Big business weighs in
Indeed, after two years of wavering and posturing, the days when cabinet ministers could get away with sniping at each other, are gone for good.
The way in which the manufacturing and financial giants have been weighing in over the past month, reading May the riot act and telling her in no uncertain terms which direction she should take, leaves no doubt in this respect.
Ever since the referendum, the City heavyweights have allowed their politicians to posture to their heart's content. But now they’re saying enough is enough. With just over a year to go before the Brexit deadline, they want their government trustees to get serious and take care of their interests.
So, after a long series of stark remonstrations by the big financial firms, it's now the turn of the car industry. One after the other, every one of the big names in car manufacturing has issued warnings, explicitly or implicitly threatening thousands of job cuts, should May fail to deliver the kind of trade deal they need with the EU.

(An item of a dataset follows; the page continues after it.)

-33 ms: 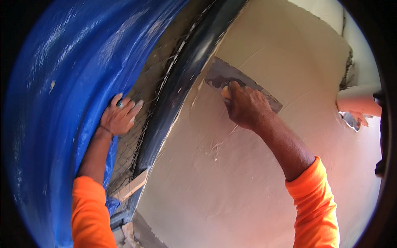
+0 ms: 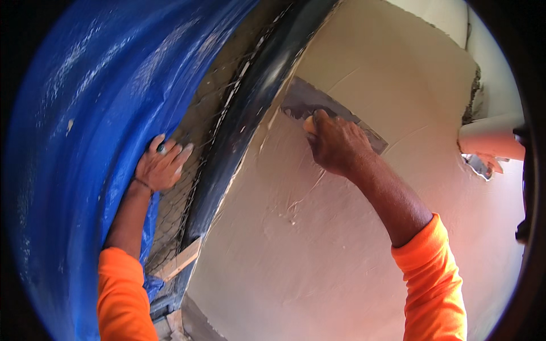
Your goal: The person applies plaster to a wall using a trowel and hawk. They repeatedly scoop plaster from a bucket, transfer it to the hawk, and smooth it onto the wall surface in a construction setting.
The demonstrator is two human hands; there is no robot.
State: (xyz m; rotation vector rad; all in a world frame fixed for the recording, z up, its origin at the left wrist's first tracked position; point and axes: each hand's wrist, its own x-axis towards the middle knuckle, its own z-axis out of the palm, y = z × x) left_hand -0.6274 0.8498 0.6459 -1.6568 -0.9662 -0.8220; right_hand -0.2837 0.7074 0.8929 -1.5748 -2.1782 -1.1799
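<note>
A flat rectangular plastering trowel (image 2: 335, 104) lies against the smooth grey-beige plaster (image 2: 341, 238). My right hand (image 2: 340, 143) is closed around its handle, whose light-coloured end shows by the thumb. One end of the blade reaches the dark frame bar (image 2: 250, 108) along the plaster's left edge. On the left, my left hand (image 2: 162, 166) rests at the edge of a blue tarp (image 2: 74, 170), over wire mesh (image 2: 176, 196). Its fingers are stretched and apart, with whitish smears and a dark band on one finger. It holds nothing that I can see.
A pipe (image 2: 492, 139) sticks out at the right, beside a ragged hole in the wall. The plaster has a rough broken edge (image 2: 474, 94) at the upper right. A wooden strip (image 2: 179, 260) crosses the frame at the lower left. Thin raised lines mark the plaster.
The whole view has shifted very slightly. Both hands and the trowel keep their places on the wall and tarp.
</note>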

After all, 40% of the 1.8m vehicles produced in Britain are exported to the EU and 2/3 of the parts which are used in their production are imported from the EU. The last thing the car giants want is to have new customs barriers interfering with their production process and sales.
And it's not just the car manufacturers. Big engineering and electronics groups like Airbus, Siemens, BAE, Rolls-Royce and Philips, have now all joined in, with similar warnings. Others, like Tata Steel, have formed alliances with continental rivals, threatening yet more job cuts.
But then, of course, the fact that, beyond the politicians' politicking, big business would have the last word in dictating May's policy, was never a matter of “if”, only a matter of “when”.
Facing our class enemies
For the working class, the Brexit dilemma was always a con, a non-choice between two sides of the same capitalist coin.
The Remain camp was portraying the EU as the guarantor of our economic "well-being" when, in fact, it is just a device used by the richest European capitalist classes to bolster their economic weight against their US rivals. Meanwhile, the Leave camp was peddling delusions of future economic affluence, harking back to the "good old days" when British capital "ruled the waves". And, both sides were - and are still - whipping up the same nationalist, xenophobic prejudices, claiming that we, the "British" working class, have the same interests as our British exploiters and that, somehow, we need to be protected against our own sisters and brothers from the EU, who have been working with us and been exploited by the same bosses for so long.
Except that no, we don't have the same interests as our exploiters - but we do have the same interests as our working class brothers and sisters, regardless of where they originate from.
Today, as the Brexit process is beginning to unravel, it is proving to be the con that it always was for the working class. No matter how much big business was whining about the irresponsibility of its politicians, its interests were always bound to come first - and this is what is now happening.
Over the past two years, while their politicians were bickering between themselves, big companies were preparing for “B-day”. They made plans to ensure that neither their profits nor the £100bn/yr dividends they pay to shareholders would be affected by Brexit. And now their politicians are gearing up to implement these plans, come what may.
For us, workers, this means that we are facing the prospect of yet another offensive against our jobs, wages and conditions - just as we did after the banking crisis, ten years ago. But why should we foot the bill again, this time, for their Brexit madness? By using our collective strength and uniting our ranks across all nationalities, we would have the means to stop the coming bosses' offensive if we choose to. Indeed, this is our only way forward!